Work to complete — Every line of the material is to be quoted verbatim, minus the pictures.

○ ○ ○ ○

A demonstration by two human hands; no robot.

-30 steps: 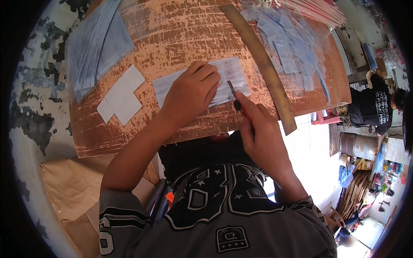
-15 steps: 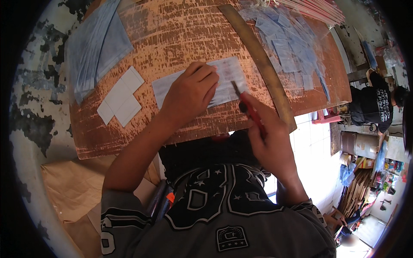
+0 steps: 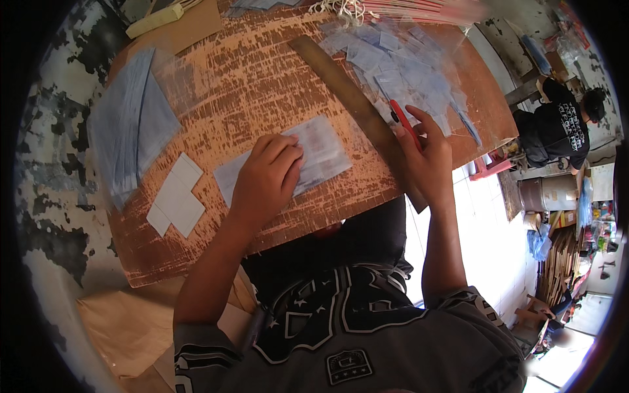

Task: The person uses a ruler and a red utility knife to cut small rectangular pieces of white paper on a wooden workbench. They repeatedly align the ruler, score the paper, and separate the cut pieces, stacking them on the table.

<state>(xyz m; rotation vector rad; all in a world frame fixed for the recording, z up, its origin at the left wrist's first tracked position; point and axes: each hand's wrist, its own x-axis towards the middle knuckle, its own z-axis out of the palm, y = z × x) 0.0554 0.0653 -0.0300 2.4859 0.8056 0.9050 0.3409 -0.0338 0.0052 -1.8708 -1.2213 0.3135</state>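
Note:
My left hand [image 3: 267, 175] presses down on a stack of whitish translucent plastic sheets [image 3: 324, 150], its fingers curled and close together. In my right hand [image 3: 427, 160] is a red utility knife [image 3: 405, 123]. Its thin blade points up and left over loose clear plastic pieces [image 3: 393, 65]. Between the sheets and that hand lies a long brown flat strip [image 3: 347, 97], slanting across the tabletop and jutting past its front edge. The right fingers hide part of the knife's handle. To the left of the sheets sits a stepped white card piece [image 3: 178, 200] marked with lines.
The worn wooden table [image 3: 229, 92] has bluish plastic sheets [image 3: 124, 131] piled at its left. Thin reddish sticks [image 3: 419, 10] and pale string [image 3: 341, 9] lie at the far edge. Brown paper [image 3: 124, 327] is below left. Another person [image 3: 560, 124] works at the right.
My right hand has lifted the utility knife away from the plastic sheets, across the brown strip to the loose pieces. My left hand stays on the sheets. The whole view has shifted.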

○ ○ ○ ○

Solution for this problem —
A demonstration by two human hands; no robot.

-30 steps: 
-15 steps: 
+0 steps: 

Task: The person uses a ruler and a red utility knife to cut small rectangular pieces of white paper on a wooden workbench. They repeatedly align the ruler, score the paper, and separate the cut pieces, stacking them on the table.

<state>(xyz m; rotation vector rad; all in a world frame fixed for the recording, z up, its origin at the left wrist's first tracked position; point and axes: each hand's wrist, its own x-axis towards the middle knuckle, its own z-axis out of the palm, y = z × x) 0.0554 0.0653 -0.0300 2.4859 0.8056 0.9050 0.3409 -0.0338 0.0052 -1.8708 -1.2213 0.3135</state>
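Note:
My left hand [image 3: 267, 175] presses down on a stack of whitish translucent plastic sheets [image 3: 324, 150], its fingers curled and close together. In my right hand [image 3: 427, 160] is a red utility knife [image 3: 405, 123]. Its thin blade points up and left over loose clear plastic pieces [image 3: 393, 65]. Between the sheets and that hand lies a long brown flat strip [image 3: 347, 97], slanting across the tabletop and jutting past its front edge. The right fingers hide part of the knife's handle. To the left of the sheets sits a stepped white card piece [image 3: 178, 200] marked with lines.
The worn wooden table [image 3: 229, 92] has bluish plastic sheets [image 3: 124, 131] piled at its left. Thin reddish sticks [image 3: 419, 10] and pale string [image 3: 341, 9] lie at the far edge. Brown paper [image 3: 124, 327] is below left. Another person [image 3: 560, 124] works at the right.
My right hand has lifted the utility knife away from the plastic sheets, across the brown strip to the loose pieces. My left hand stays on the sheets. The whole view has shifted.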

Nothing more belongs to this exercise.